Take a look at the following function:

std::vector<double> get_data(
 std::vector<double> const &data,
 double const t,
 double const x)
{
 std::vector<double> result(data.size(), 0.0);
 double const
 A = func(t, x),
 B = func2(t, x);
 std::transform(std::begin(data) + 1, std::end(data), std::begin(result) + 1,
 [A, B](double const val){
 return A * val + B;
 });
 return result;
}

I am attempting to convert the function above into some sort of structure that computes the values of the result array lazily. First, I will present the code, then describe some rationale.

class data_obj {
 std::vector<double>
 m_data;
 double
 m_A , m_B;
public:
 data_obj(
 std::vector<double> data,
 double const t,
 double const x)
 : m_data(data)
 {
 set_values(t, x);
 }
 void set_values(double const t, double const x)
 {
 m_A = func(t, x);
 m_B = func2(t, x);
 }
 friend class obj_iterator;
};
class obj_iterator {
 data_obj const
 &m_obj;
 std::vector<double>::const_iterator
 m_data_iter, m_data_end;
 double
 m_val;
public:
 obj_iterator(data_obj const &obj)
 : m_obj(obj)
 , m_data_iter(m_obj.m_data.begin())
 , m_data_end(m_obj.m_data.end())
 , m_val(0) { }
 bool has_next() const {
 return m_data_iter != m_data_end;
 }
 void next() {
 ++m_data_begin;
 m_val = *m_data_iter * m_obj.m_A + m_obj.m_B;
 }
 double val() const {
 return m_val;
 }
};

Here are some points to explain the rationale/requirements:

t and x are independent parameters in an optimizer, hence the obj_iterator::set_values() method. On the other hand, data_obj::m_data is constant throughout.
I chose a reference member in obj_iterator::m_data because I want the lifetime of the iterator to be dependent on the lifetime of the object holding the data, as mentioned here.

Finally, here's an example usage of the classes created:

data_obj res_obj(src_data, t, x);
for(obj_iterator res_iter(res_obj); res_iter.has_next(); res_iter.next()) {
 std::cout << res_iter.val() << ", ";
}

Is my rationale flawed? How would you improve this implementation? As someone who programs in python, this could be easily achieved with generator functions.

Question 2

You've done a lot of things well. Going the route of an iterator was a good choice, and you got the small details of const correctness and references and whatnot correct. There are, however, a few things I think can improved.

Naming

Your names are very undescriptive. In fact, it took me far longer than it should have to realize it's just modelling a linear function over a certain domain. Something like apply_linear for the returning version might be good, and something like linear_iterator might be good for the other one. Also, data_obj is very vague name. Pretty much all objects contain data of some kind. I might call it something like linear_function or something.

Structure

Something about your structure is a little off. I think instead of having obj_iterator take a data_obj for construction, I would have data_obj have begin() and end() methods that return a beginning iterator and an ending one. That way, you don't have to get into any friend stuff (right now data_obj is pretty useless to anything except the iterator since its members are private).
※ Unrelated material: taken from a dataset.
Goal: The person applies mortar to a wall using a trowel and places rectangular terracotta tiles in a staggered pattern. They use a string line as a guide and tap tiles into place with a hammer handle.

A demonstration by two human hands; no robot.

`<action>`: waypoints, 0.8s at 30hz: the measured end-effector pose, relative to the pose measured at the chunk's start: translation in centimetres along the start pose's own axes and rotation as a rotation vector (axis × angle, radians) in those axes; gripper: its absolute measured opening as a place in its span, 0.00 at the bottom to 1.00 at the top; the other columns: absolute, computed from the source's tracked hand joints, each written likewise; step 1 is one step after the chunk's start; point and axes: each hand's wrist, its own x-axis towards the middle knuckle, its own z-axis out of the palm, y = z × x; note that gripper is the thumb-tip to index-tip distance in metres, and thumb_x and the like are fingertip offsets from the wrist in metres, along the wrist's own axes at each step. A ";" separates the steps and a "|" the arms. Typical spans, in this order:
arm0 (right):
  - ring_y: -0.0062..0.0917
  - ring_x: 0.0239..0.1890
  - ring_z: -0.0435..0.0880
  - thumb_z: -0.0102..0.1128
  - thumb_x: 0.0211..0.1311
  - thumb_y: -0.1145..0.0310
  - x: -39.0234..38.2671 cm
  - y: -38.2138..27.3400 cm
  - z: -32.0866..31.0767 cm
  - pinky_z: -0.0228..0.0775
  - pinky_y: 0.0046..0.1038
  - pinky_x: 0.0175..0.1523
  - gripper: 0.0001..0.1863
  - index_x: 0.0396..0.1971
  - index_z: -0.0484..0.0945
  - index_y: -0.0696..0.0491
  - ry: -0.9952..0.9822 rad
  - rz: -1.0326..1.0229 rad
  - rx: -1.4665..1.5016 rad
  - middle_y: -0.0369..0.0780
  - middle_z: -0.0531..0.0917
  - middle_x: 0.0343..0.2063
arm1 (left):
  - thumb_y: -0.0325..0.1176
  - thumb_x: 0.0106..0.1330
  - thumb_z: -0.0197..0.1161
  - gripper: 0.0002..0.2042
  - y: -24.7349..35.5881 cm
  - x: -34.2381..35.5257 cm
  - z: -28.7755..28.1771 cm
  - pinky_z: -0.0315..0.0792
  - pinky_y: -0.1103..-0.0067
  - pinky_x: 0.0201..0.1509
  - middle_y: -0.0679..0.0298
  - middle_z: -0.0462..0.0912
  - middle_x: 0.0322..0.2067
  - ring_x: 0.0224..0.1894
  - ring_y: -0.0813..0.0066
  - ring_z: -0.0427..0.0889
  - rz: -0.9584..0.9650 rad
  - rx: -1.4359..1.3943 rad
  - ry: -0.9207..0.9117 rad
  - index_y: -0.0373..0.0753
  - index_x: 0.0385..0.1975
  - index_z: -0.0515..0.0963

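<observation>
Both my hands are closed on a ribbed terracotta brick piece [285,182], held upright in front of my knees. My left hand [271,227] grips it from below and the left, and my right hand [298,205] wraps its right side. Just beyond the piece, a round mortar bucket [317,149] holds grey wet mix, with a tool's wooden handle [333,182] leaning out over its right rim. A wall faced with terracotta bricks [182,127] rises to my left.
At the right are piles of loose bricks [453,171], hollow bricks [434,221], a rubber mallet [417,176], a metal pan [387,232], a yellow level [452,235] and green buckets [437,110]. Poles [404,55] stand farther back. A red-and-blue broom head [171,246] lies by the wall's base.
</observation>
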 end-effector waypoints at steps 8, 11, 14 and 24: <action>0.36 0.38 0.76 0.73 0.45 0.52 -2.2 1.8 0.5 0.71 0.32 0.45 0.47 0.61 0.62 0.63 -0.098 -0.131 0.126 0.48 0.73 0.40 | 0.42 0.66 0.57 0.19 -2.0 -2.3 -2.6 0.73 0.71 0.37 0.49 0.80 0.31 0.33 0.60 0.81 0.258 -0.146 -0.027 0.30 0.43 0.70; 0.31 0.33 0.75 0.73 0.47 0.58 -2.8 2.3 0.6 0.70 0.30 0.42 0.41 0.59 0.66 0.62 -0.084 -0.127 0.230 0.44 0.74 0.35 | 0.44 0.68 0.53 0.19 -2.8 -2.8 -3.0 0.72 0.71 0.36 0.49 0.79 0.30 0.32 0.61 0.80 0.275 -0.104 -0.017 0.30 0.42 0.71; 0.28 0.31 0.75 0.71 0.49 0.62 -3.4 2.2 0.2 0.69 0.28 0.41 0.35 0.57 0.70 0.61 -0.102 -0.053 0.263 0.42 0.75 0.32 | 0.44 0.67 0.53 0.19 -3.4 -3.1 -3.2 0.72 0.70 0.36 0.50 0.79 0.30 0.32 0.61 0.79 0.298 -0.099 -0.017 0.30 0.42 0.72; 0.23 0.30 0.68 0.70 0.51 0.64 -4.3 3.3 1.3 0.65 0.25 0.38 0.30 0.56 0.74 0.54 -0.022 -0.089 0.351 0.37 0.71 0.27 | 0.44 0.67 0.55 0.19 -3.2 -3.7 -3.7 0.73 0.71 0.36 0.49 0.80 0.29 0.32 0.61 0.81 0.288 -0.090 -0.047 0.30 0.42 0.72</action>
I'm also a bit uncomfortable with func and func2 being hardcoded. What if you want to change them? What if you want them to not be applied? It has essentially tightly coupled data_obj to func and func2, and worse yet, there's not really any reason for it. You can just have A and B be accepted for the values, and then you can apply func and func2 if you want.

That's essentially tightly coupling the linear function to those two functions. Further more, the coupling is super easy to get rid of: instead of taking t and x and applying func and func2, just accept a value that won't be further transformed.

In essence, I'm essentially suggesting that you generalize your thinking a bit farther. Currently you're modeling y(x) = m(t, z) * x + b(t, z). The problem is that m and b are constants, so there's no point in modeling them as part of the function. Instead, you can just model a typical linear function y(x) = m*x + b and take in m and b as constants (m = m(t, z), b = b(t, z)).

Idiomatic Iterator

Like I said earlier, it's good that you went with iterators for this. It's the best (built in) way in C++ to achieve a generator. It would have been a bit nicer if you'd done it more idiomatically though. In C++, iterators are used as pairs of iterators with a currently iterated iterator and an ending iterator. Also, operator++, operator* and operator== (or operator!=) are typically used instead of methods like next(), has_next(), etc.

auto fn = linear_function(2.5, 37.2, {...});
for (auto it = fn.begin(), end = fn.end(); it != end; ++it) {
 std::cout << *it << "\n";
}

A nice side effect of this is that you actually get rewarded for being idiomatic. The standard library becomes a lot more compatible with your stuff, and you can get range based for loops as a happy side effect:

// Wooo standard library!
auto fn = linear_function(2.5, 37.2, {...});
auto sum = std::accumulate(std::begin(fn), std::end(fn), 0.0);
// Wooo pretty loops!
for (auto y : linear_function(2.5, 37.2, {...})) {
 std::cout << *it << "\n";
}

Minor things

These are minor enough that I don't think any of them deserve their own section.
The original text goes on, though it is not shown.